"Ik heb altijd gedacht dat het Paradijs een soort bibliotheek zou zijn" - Jorge Luis Borges

Meriswin

Dinsdag, 27 mei, 2014

Geschreven door: Hafid Bouazza
Artikel door: Dinie Schoorlemmer

Een lied in proza

Rijmen kan hij niet dus ‘trommelt’ Hafid Bouazza in proza zijn ontdekkingstocht door een wereld waarin het delirium hem brengt. Het draait in Meriswin niet alleen om de betoverende taal, maar ook om de liefde, met plaagstootjes naar de vrouwen en gender-correct vrijen.

‘Zelfdestructie en levenslust gaan hand in hand’, schreef Hafid Bouazza op 18 juli 2008 aan Gerrit Komrij in een serie brieven die wekelijks verscheen in NRC Handelsblad. Hij voegde daaraan toe:

‘Zoals een broer en zusje naar dezelfde school. Ik ben verschillende keren tot op de bodem gegaan, heel bewust, maar moest mij gewonnen geven aan mijn levensdrang. Ik heb mijn organen wat afgemarteld om mijn bewustzijn te kunnen strelen en sussen.’

Meriswin is het verslag van een dergelijk proces, geschreven in een wonderschone taal zoals we die zelden lezen. De verhaallijn is simpel. Het boek begint met een kroegscène: een ochtend buiten onder de platanen, en hier stelt de ik-figuur – die vertelt in wij-vorm – de belangrijkste stamgasten aan de lezer voor.

Boekenkrant

Daar is Bolos, een dikbuikige boekverkoper die thuis drie katten heeft, wat aan zijn kleding is te zien. Bolos – de lezer mag de klemtoon leggen naar eigen voorkeur hoewel later het advies komt een spondee als metrum te proberen – Booloos dus, is een meester in het schillen van een sinaasappel die hij nuttigt aan het ontbijt met een glas cognac.Ergens onderweg in zijn leven is hij zijn knieschijven kwijtgeraakt. Sindsdien bepaalt zijn stemming of hij mank loopt met zijn linker- of zijn rechterbeen.

Solaire eucharistie

De andere stamgast is Abel Dieyter, met ‘de schouders van een zeeman, de mankheid van een gewezen kapitein (…) en het hart van een Penelope van de haven’. Hij hinkt dan ook in jambe en trochee langs het water, en beweegt zich in weer een ander metrum door de stad. Het is niet helemaal duidelijk waarmee hij in zijn levensonderhoud voorziet. Af en toe wordt er iets gegeten: dadels, olijven en citrusfruit, want er moeten vitaminen naar binnen gewerkt, maar verder drinkt dit drietal de glazen leeg,waarna de kastelein opnieuw inschenkt.

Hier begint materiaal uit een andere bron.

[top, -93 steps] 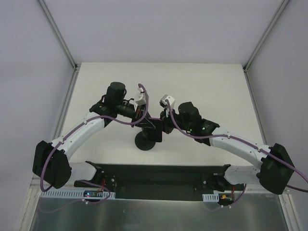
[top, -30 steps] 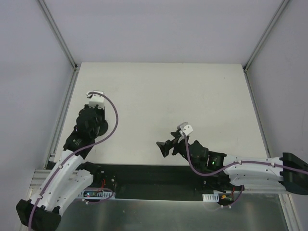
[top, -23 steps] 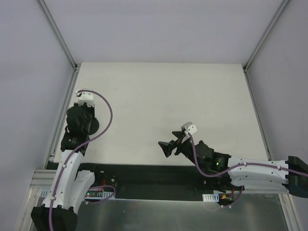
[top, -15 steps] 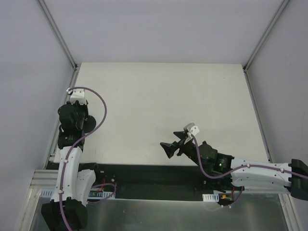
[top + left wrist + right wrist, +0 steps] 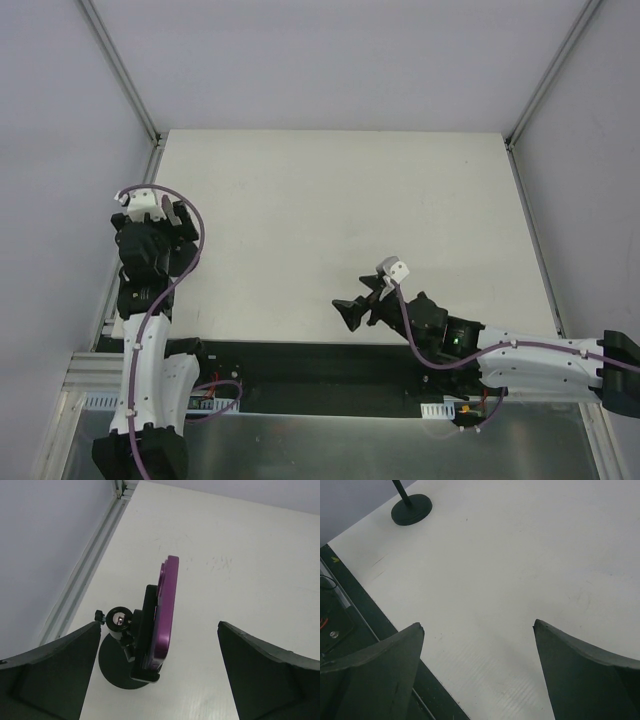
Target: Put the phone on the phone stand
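Observation:
In the left wrist view the phone, thin and purple along the side I see, stands upright on edge in the phone stand's black holder. The round black base rests on the white table. My left gripper is open, one finger on each side of the phone and stand, touching neither. In the top view the left gripper is at the table's left edge and hides them. My right gripper is open and empty near the front middle. The right wrist view catches the stand's base far off.
An aluminium rail runs along the table's left edge, close to the stand. A black strip borders the near edge, just behind my right gripper. White walls enclose the table.
My left arm has swung further toward the table's left edge. The right arm has barely shifted.

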Motion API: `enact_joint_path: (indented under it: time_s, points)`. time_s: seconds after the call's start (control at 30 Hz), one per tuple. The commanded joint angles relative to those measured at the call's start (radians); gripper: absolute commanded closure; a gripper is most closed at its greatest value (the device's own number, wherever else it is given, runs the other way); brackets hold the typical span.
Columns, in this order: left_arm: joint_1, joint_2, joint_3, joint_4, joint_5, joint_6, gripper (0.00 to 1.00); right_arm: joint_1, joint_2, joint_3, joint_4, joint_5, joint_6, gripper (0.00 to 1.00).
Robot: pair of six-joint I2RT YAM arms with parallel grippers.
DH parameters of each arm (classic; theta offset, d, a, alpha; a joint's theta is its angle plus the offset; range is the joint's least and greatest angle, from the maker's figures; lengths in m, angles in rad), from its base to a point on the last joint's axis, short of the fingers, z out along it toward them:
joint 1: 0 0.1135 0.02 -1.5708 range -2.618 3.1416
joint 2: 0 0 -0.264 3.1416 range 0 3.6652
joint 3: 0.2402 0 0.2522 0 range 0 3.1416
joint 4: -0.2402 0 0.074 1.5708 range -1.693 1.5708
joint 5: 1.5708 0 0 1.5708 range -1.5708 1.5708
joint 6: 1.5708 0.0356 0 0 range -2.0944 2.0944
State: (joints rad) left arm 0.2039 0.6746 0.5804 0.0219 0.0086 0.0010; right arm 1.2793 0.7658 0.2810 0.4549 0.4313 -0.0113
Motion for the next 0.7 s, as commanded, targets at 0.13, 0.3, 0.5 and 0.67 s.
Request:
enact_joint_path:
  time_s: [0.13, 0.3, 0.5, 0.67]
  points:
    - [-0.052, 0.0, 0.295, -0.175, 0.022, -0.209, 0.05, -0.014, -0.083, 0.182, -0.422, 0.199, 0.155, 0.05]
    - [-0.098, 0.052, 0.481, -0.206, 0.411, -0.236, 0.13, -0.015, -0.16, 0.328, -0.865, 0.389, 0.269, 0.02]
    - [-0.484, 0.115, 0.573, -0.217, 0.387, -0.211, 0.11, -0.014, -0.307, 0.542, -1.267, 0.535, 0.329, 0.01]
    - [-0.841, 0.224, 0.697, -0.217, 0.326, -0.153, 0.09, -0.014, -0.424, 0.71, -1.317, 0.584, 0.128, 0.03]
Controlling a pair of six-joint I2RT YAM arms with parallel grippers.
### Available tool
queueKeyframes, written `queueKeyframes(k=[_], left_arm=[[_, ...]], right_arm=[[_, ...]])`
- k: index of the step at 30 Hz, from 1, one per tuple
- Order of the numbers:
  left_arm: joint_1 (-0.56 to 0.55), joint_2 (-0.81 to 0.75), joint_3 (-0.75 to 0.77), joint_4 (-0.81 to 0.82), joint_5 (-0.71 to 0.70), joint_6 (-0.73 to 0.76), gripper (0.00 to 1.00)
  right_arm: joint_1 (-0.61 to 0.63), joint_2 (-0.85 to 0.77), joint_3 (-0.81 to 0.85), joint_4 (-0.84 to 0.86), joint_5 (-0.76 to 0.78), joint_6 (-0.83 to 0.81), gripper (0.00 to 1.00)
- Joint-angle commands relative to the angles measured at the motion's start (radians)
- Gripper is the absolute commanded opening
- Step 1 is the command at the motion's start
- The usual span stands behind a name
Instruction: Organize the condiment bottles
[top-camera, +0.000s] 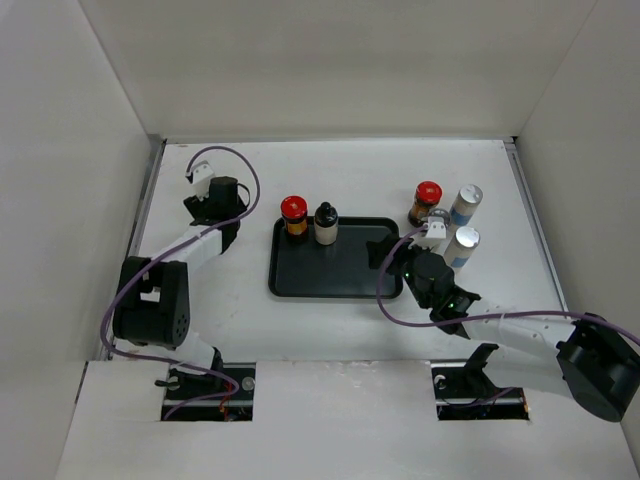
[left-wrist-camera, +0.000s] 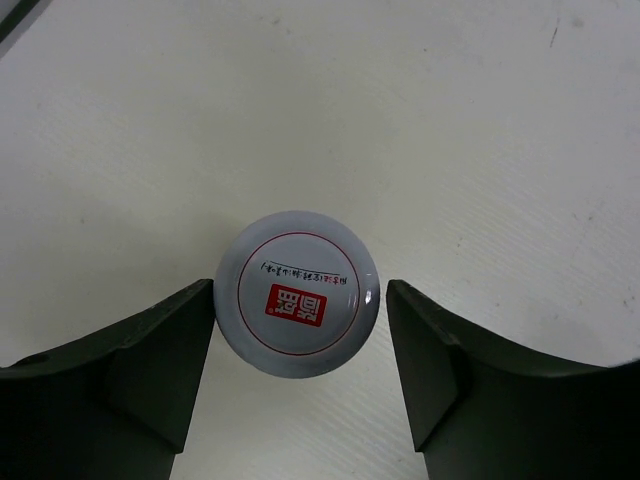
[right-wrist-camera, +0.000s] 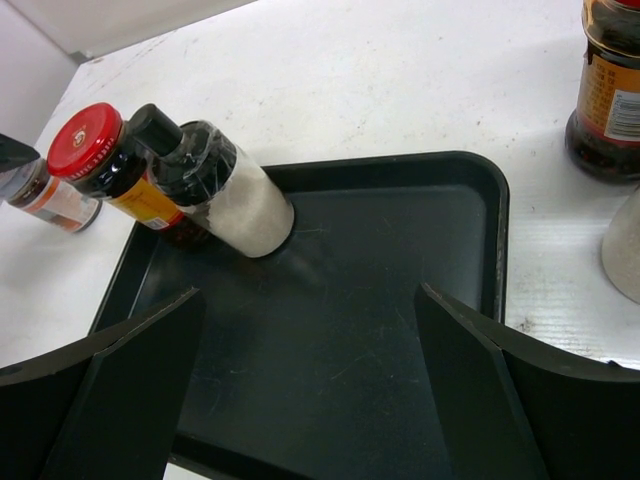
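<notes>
Dark fingers (left-wrist-camera: 150, 370) of my left gripper (left-wrist-camera: 299, 298) fill the bottom of the left wrist view, one on either side of a small round jar with a white lid and a red stamp (left-wrist-camera: 298, 290). My left finger meets the lid's edge and a thin gap shows at the right one, so the jaws are partly spread around the jar, not pinching it. That jar stands on the white table (top-camera: 230, 300), well left of the black rectangular tray (top-camera: 340, 280). At the tray's far left corner stand a red-capped dark jar with a yellow label (top-camera: 294, 215) and, just beside it on the right, a black-capped bottle of white powder (top-camera: 326, 223). My right gripper (right-wrist-camera: 308, 292) hangs over the tray's right part, fingers spread wide, with only tray floor between them. Past the tray's right edge stand a second red-capped dark jar (top-camera: 426, 202), a white-and-blue silver-capped cylinder (top-camera: 466, 205) and a nearer silver-capped cylinder (top-camera: 461, 246).
</notes>
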Motion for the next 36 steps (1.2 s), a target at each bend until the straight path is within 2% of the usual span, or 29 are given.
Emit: queueKeyframes(k=[1, 5, 8, 13, 20, 27, 31, 34, 36], left_arm=[[0.012, -0.003, 0.044, 0.038, -0.004, -0.004, 0.64], [0.009, -0.027, 0.031, 0.041, -0.013, -0.004, 0.50], [-0.001, -0.090, 0.001, 0.064, -0.022, -0.004, 0.44], [-0.084, -0.271, -0.050, 0.063, -0.064, 0.001, 0.43], [-0.296, -0.495, -0.148, -0.008, -0.123, 0.027, 0.43], [-0.507, -0.652, -0.160, -0.198, -0.127, 0.024, 0.43], [-0.636, -0.637, -0.136, -0.174, -0.111, 0.001, 0.42], [-0.747, -0.536, -0.104, -0.068, -0.127, 0.002, 0.42], [-0.782, -0.444, -0.078, 0.030, -0.113, 0.010, 0.42]], right_arm=[[0.001, -0.027, 0.008, 0.053, -0.010, 0.001, 0.92], [0.001, -0.036, 0.004, 0.052, -0.017, 0.008, 0.93], [0.001, -0.053, -0.001, 0.052, -0.005, 0.001, 0.93], [0.001, -0.050, 0.001, 0.052, -0.005, 0.002, 0.93], [0.000, -0.058, -0.005, 0.055, 0.003, 0.001, 0.92], [-0.017, -0.061, -0.010, 0.052, 0.023, 0.001, 0.90], [-0.029, -0.071, -0.016, 0.052, 0.043, 0.004, 0.90], [-0.034, -0.099, -0.021, 0.030, 0.067, 0.017, 0.88], [-0.037, -0.134, -0.030, -0.006, 0.131, 0.048, 0.87]])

Het is moeilijk dit boek te recenseren, omdat Bouazza dermate beeldend schrijft en de taal verrijkt met alsmaar nieuwe woorden, dat mijn zinnen blijven steken tussen de toetsen. Zo is er een beschrijving van een wolkbreuk met musicerende platanen en dan, plotseling, breekt de zon door met wit brandend licht en zitten de kroegtijgers en enkele vroege schafters met de ‘kinnen omhoog en ogen dicht, gereed voor de solaire eucharistie’.

Zwerftocht

Wie Ulysses van James Joyce heeft gelezen raakt nu thuis. Hier ontmoeten we op de eerste bladzijde stately plumb Mulligan, die met zijn scheerbekken uit het trapgat komt van de toren bij Sandycove boven de baai van Dublin. ‘Introibo ad altare Dei’ intoneert hij, om zich vervolgens te gaan scheren – kin omhoog, geloken ogen –, en dan op prekerstoon door te gaan met ‘want dit, o beminde gelovigen, is de ware Euchristine: lichaam en ziel en bloed en wonden’. Even later stelt hij zich voor: ‘Málachi Múlligan, twee dactylen. Maar het heeft wel iets Helleens, vind je niet?’ In een Dublinse keuken krult de kat zijn staart om de tafelpoot en in Meriswin zijn het de katten van Bolos die hem ‘de enkels omgroeten en mauwend de schenen omstaarten’.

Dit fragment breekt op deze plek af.